● **Exercise aim**
Take the data below and repeat it exactly.

● **Material provided**
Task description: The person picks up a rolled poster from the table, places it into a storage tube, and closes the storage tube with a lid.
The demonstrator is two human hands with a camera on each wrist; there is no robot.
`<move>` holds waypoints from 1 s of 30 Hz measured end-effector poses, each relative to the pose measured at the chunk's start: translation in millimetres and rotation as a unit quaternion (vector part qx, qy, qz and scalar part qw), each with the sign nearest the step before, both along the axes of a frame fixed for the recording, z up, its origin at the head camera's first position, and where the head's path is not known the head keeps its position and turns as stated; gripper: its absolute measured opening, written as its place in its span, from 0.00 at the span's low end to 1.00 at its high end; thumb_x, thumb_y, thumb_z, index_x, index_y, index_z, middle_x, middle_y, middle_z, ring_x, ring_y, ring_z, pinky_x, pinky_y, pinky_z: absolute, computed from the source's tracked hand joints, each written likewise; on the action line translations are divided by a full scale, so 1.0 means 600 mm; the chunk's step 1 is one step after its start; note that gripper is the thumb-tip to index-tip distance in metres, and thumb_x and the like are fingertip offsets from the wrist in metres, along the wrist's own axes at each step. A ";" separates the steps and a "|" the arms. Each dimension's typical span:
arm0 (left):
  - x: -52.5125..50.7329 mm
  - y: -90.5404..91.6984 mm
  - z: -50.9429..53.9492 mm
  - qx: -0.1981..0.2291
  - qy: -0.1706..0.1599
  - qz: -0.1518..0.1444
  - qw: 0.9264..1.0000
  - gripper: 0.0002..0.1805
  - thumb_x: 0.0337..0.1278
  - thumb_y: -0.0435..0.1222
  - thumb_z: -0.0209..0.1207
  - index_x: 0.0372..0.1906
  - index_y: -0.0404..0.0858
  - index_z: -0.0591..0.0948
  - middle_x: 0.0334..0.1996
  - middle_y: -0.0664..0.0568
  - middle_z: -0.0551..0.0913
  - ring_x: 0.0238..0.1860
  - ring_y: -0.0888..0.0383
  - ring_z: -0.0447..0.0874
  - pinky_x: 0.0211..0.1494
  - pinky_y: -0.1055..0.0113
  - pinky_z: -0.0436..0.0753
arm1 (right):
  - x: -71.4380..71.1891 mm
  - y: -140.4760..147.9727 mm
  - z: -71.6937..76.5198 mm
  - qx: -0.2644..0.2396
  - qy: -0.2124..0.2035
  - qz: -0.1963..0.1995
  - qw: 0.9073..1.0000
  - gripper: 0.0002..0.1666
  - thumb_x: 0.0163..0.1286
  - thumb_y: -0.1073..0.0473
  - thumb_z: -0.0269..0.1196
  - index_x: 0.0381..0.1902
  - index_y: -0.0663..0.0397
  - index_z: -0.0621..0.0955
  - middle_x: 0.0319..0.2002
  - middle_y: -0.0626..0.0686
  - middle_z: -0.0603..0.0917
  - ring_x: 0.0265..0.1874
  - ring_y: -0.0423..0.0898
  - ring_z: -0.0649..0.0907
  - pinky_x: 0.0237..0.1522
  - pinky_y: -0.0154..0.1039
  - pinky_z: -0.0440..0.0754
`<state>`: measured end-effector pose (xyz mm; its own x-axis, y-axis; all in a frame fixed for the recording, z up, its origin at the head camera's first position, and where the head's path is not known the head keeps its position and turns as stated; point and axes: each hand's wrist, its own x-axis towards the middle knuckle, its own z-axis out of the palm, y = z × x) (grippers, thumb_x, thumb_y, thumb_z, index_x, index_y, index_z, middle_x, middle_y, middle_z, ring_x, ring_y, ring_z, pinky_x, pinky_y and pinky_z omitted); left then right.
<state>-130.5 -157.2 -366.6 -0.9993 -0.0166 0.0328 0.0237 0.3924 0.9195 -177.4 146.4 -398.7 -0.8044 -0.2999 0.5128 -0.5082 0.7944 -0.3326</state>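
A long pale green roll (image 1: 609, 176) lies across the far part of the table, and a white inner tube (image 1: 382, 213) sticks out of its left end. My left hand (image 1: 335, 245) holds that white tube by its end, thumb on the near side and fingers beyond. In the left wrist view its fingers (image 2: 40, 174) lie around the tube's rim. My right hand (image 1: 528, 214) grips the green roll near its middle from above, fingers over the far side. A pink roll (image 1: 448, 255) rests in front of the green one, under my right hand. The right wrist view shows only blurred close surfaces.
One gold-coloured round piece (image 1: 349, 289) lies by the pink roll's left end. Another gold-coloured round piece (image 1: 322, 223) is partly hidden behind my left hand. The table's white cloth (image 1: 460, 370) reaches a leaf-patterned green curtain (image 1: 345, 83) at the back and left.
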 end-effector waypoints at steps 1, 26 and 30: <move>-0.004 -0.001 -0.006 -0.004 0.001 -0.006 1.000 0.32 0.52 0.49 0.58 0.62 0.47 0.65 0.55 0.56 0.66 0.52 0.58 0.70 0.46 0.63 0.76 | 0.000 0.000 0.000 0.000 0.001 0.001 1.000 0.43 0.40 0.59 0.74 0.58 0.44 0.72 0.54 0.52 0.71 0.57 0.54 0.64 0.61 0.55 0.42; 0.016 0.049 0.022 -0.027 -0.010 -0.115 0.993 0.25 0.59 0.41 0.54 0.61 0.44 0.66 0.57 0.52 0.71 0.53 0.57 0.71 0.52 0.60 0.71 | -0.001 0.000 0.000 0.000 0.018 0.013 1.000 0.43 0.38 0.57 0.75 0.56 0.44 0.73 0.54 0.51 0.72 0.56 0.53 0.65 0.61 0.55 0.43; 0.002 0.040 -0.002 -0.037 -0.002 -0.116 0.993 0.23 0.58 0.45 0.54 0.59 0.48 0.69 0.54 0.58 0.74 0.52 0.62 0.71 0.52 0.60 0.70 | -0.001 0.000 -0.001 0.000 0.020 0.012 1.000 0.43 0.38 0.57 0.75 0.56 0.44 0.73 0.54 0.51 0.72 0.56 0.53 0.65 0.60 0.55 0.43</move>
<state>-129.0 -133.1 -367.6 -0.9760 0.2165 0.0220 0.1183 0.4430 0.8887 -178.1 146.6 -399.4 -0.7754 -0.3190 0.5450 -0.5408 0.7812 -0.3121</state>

● **Reply to the exercise**
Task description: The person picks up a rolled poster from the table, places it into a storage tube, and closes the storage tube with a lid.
The demonstrator is two human hands with a camera on each wrist; there is no robot.
`<move>` holds waypoints from 1 s of 30 Hz measured end-effector poses, each relative to the pose measured at the chunk's start: translation in millimetres and rotation as a unit quaternion (vector part qx, qy, qz and scalar part qw), each with the sign nearest the step before, both along the axes of a frame fixed for the recording, z up, its origin at the head camera's first position, and where the head's path is not known the head keeps its position and turns as stated; gripper: its absolute measured opening, written as its place in its span, from 0.00 at the span's low end to 1.00 at its high end; thumb_x, thumb_y, thumb_z, index_x, index_y, index_z, middle_x, middle_y, middle_z, ring_x, ring_y, ring_z, pinky_x, pinky_y, pinky_z: absolute, computed from the source's tracked hand joints, each written likewise; on the action line translations are divided by a full scale, so 1.0 means 600 mm; the chunk's step 1 is one step after its start; note that gripper is the thumb-tip to index-tip distance in metres, and thumb_x and the like are fingertip offsets from the wrist in metres, along the wrist's own axes at each step. A ";" separates the steps and a "|" the arms. Each dimension's typical span:
arm0 (left):
  - x: -52.5125..50.7329 mm
  - y: -90.5404..91.6984 mm
  - z: -50.9429..53.9492 mm
  - qx: -0.1981..0.2291
  - qy: -0.1706..0.1599
  - qz: -0.1518..0.1444
  - qw: 0.9264..1.0000
  - gripper: 0.0002..0.1805
  - thumb_x: 0.0337..0.1278
  - thumb_y: -0.0435..0.1222
  - thumb_z: -0.0209..0.1207
  - index_x: 0.0372..0.1906
  - index_y: -0.0404..0.0858
  - index_z: -0.0591..0.0948
  - middle_x: 0.0334..0.1996
  - middle_y: -0.0664..0.0568
  - middle_z: -0.0551..0.0913
  - ring_x: 0.0238..0.1860
  - ring_y: -0.0888..0.0383
  - ring_z: -0.0447..0.0874
  - pinky_x: 0.0211..0.1494
  - pinky_y: -0.1055..0.0113
  - pinky_z: -0.0436..0.0753
arm1 (right):
  - x: -71.4380..71.1891 mm
  - y: -140.4760..147.9727 mm
  - z: -71.6937..76.5198 mm
  - qx: -0.2644..0.2396
  - qy: -0.2124..0.2035
  - qz: -0.1963..0.1995
  - qw: 0.9073..1.0000
  - gripper: 0.0002..0.1666
  - thumb_x: 0.0163..0.1286
  - thumb_y: -0.1073..0.0473
  - thumb_z: -0.0269..0.1196
  - index_x: 0.0381..0.1902
  - index_y: -0.0663..0.0397
  - index_z: -0.0621..0.0955
  - middle_x: 0.0319..0.2002
  - middle_y: -0.0626..0.0686
  - middle_z: -0.0603..0.0917
  - ring_x: 0.0265..0.1874
  - ring_y: -0.0423..0.0898
  - ring_z: -0.0649..0.0907
  - pinky_x: 0.0237..0.1522
  - pinky_y: -0.0154..0.1039
  - pinky_z: -0.0440..0.0754
`<state>`: measured end-effector pose (xyz mm; its own x-axis, y-axis; all in a frame fixed for the recording, z up, its origin at the head camera's first position, and where the head's path is not known the head keeps its position and turns as stated; point and axes: each hand's wrist, its own x-axis towards the middle knuckle, its own z-axis out of the palm, y = z × x) (grippers, thumb_x, thumb_y, thumb_z, index_x, index_y, index_z, middle_x, middle_y, middle_z, ring_x, ring_y, ring_z, pinky_x, pinky_y and pinky_z omitted); left then right.
<state>-130.5 -157.2 -366.6 -0.9993 -0.0166 0.0328 0.0237 0.3924 0.9195 -177.4 146.4 -398.7 -0.8044 -0.2999 0.5128 -0.5082 0.7944 -0.3326</state>
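A long pale green roll (image 1: 609, 176) lies across the far part of the table, and a white inner tube (image 1: 382, 213) sticks out of its left end. My left hand (image 1: 335, 245) holds that white tube by its end, thumb on the near side and fingers beyond. In the left wrist view its fingers (image 2: 40, 174) lie around the tube's rim. My right hand (image 1: 528, 214) grips the green roll near its middle from above, fingers over the far side. A pink roll (image 1: 448, 255) rests in front of the green one, under my right hand. The right wrist view shows only blurred close surfaces.
One gold-coloured round piece (image 1: 349, 289) lies by the pink roll's left end. Another gold-coloured round piece (image 1: 322, 223) is partly hidden behind my left hand. The table's white cloth (image 1: 460, 370) reaches a leaf-patterned green curtain (image 1: 345, 83) at the back and left.
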 end-effector waypoints at steps 1, 26 and 30: <move>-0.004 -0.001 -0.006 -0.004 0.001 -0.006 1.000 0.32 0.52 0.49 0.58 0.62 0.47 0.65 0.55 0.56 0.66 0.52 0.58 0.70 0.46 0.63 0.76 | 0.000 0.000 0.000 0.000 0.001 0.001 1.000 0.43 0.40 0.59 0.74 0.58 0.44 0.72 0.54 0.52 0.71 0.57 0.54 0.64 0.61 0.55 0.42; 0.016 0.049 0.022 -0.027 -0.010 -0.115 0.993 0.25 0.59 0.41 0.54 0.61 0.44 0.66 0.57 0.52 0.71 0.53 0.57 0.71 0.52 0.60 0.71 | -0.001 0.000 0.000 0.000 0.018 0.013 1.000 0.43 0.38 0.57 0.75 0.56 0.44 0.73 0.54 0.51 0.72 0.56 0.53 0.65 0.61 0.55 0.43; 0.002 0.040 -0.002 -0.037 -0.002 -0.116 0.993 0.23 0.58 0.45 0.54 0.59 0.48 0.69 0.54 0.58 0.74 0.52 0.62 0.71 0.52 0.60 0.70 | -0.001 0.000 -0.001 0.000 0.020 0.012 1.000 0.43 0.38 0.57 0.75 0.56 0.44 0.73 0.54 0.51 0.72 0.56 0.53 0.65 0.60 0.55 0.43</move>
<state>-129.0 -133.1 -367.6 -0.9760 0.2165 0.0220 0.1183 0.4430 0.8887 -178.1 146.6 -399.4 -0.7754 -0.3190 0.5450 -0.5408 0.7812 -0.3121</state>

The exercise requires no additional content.